On the one hand, at the Jordan, Jesus’ identity as the Son of God is publically manifested – he is the one who stands in unique relationship to the Father, and who comes as his king and judge.3 On the other hand, it is also revealed that this sonship doesn’t secure for Jesus a path of ease and comfort; on the contrary, it calls him to the work of suffering in the place of his people. This is made clear both by the second half of the heavenly announcement of Lk. 3:22, with its allusion to the servant song of Isaiah 42, and by the action of the baptism itself, in which Jesus the judge adopts the posture of a sinful and repentant Israelite, and so stands in solidarity with the judged. Jesus’ sonship, then, far from promising him the earthly career that one might expect for so exalted a figure, delivers him into its opposite; his will not be an impervious life marked by an immediacy of glory, but rather one of weakness and affliction in the self-giving service of his own.
With this in mind, the Devil’s temptations that follow may be seen as each offering Jesus an alternative way of being the Son to that revealed in his baptism. We may take each temptation in turn, to see how this is so. The first temptation, to turn a stone into bread, invites Jesus to prove his sonship, not simply by performing a mighty deed, but one that will do away with his own hunger and lack – for surely, if he is God’s Son, God wouldn’t let him starve?4 The second temptation, proposing universal sovereignty in exchange for a shift in Jesus’ allegiance, offers him something that the Father has, in fact, already promised his Son,5 but offers it now, with no expectation that the path by which the Father has determined the Kingdom will come – the path of rejection and crucifixion – need be trod. The third temptation, to put God to the test, goads Jesus in a way similar to the first to evidence his sonship through a demonstration of an automatic divine protection that will spare him harm in all circumstances. Each temptation, then, coaxes Jesus to act on the basis of a very different vision of what it means to be the Son of God to that which has been revealed and embodied in his baptism – one which doesn’t direct him into the passion for the sake of his people and commit him to trusting God through it, but instead spares him such things, proffering entitlement, safety and suffering-free glory.

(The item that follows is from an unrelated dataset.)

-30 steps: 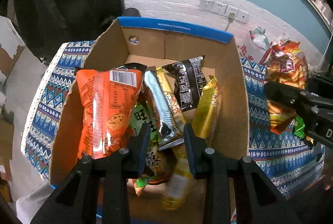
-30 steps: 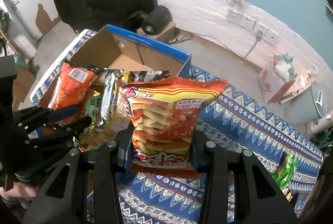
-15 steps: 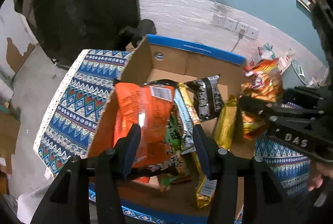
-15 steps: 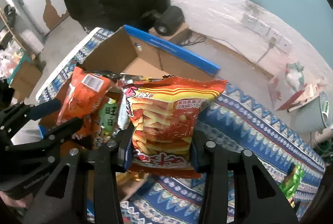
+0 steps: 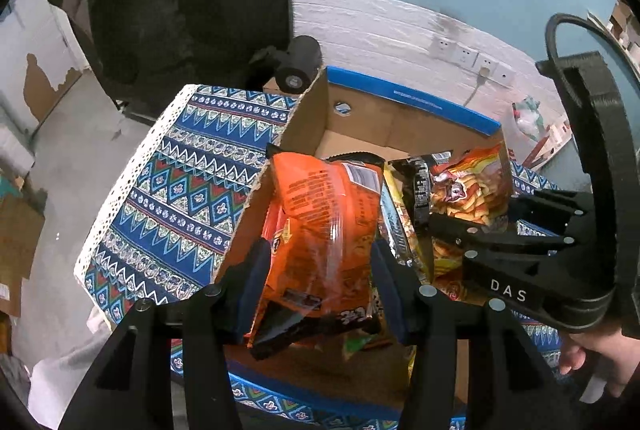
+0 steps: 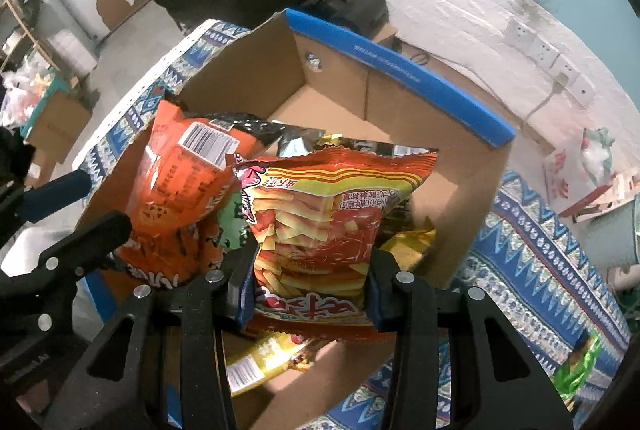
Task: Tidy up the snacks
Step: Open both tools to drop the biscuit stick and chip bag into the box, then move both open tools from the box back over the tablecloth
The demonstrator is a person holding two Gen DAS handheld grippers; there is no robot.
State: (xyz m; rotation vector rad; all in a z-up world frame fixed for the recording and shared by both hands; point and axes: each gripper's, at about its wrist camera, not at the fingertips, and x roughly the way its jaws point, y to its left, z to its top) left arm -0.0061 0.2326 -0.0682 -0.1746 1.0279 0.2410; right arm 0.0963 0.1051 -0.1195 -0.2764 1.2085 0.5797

Jesus, of course, resists these temptations through God’s word. In doing so, he reaffirms that vocation which, though manifested in his baptism, is grounded in the depths of eternity; his “No” to the Devil is in fact a “Yes” to the Father, and in this he triumphs over the one who would turn him from the Father’s course. This triumph, however, is not so much for himself, as for us; and it is such in at least two ways.
Firstly, as is often noted, Jesus triumphs for us in that the battle he wins is one that had previously been lost – by Adam, by Israel, and with them, by all of us. Luke tells the story of the temptations expressly to show that where those ‘sons of God’ failed,6 here the true Son of God – the true Adam, the true Israel – resists temptation, refuses to yield to sin and to Satan, and so undoes the knot that we had tied.

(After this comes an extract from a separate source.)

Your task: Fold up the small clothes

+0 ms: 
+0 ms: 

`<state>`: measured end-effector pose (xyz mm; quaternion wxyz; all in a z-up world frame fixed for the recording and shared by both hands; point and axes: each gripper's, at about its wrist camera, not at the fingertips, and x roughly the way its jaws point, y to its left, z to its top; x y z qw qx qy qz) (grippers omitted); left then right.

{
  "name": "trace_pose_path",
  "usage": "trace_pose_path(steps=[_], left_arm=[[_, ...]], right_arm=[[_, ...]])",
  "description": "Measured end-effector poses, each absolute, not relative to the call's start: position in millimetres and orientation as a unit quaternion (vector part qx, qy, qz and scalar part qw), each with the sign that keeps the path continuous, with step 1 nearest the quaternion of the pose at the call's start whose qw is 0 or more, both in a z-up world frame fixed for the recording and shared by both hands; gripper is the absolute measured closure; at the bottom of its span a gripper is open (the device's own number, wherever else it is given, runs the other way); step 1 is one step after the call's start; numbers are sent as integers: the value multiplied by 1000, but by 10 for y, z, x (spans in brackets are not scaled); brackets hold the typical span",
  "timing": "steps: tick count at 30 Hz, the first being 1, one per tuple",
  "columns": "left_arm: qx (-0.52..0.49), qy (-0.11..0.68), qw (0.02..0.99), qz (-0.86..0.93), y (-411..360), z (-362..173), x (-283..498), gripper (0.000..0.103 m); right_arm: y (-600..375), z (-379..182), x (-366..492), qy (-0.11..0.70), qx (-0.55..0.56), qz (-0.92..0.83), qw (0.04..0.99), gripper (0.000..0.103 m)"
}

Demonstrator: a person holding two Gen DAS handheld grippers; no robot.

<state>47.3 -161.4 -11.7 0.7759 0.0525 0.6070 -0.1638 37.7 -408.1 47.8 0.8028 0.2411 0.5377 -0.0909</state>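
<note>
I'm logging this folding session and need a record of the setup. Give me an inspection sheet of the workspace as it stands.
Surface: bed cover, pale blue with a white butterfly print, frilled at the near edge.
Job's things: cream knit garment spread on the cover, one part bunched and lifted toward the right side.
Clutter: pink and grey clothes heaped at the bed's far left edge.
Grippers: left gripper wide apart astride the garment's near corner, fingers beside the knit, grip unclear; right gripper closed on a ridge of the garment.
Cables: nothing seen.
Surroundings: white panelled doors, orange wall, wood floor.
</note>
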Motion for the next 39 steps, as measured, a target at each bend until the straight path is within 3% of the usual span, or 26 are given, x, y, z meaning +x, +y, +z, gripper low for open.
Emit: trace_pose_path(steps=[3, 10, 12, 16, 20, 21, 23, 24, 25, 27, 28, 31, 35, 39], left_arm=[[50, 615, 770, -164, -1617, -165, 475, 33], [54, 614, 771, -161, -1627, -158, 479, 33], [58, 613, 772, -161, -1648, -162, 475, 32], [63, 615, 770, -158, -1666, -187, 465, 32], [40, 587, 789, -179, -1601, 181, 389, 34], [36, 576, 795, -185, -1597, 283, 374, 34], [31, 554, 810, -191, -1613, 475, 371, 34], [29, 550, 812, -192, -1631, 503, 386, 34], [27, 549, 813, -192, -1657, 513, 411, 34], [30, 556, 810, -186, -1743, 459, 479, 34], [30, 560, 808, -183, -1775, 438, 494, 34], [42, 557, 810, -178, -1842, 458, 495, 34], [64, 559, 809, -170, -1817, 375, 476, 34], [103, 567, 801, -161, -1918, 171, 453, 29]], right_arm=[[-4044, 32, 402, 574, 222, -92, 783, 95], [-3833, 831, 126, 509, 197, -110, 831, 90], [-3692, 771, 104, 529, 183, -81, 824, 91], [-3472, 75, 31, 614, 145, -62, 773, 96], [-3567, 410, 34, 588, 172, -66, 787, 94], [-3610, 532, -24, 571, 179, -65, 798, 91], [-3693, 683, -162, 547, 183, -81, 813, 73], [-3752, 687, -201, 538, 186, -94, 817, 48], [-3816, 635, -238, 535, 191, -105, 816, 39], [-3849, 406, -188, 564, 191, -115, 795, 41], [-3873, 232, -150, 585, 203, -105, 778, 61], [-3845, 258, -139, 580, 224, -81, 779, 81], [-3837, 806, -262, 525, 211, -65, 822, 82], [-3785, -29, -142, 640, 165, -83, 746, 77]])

Secondly, Jesus triumphs for us in that his refusal to turn from suffering is a refusal to turn from the path by which he will redeem us. Jesus suffering isn’t, of course, something arbitrary that the Father has set upon him; it is the means of our salvation. This is how Jesus will bring not only himself, but us with him into his kingdom – by refusing to insist that his sonship ought to afford and preserve him certain rights and privileges, and instead committing to relinquish such things for us. Therefore, when Jesus says “No” to the devil in the wilderness, he says “Yes” to God, but as such he also says “Yes” to us. Jesus will not abandon the way of the cross, because he will not abandon us. He will not be Son simply for himself; no matter the cost, he refuses to be king without his people.
1 Homilies on Matthew
2 See the comments on Luke 4:1-13 in the Harmony of the Evangelists
4 Notice that in Luke’s account, it is specifically one loaf that Jesus is tempted to produce – in contrast to the later miracle of the loaves and fishes, this would be a purely self-serving act.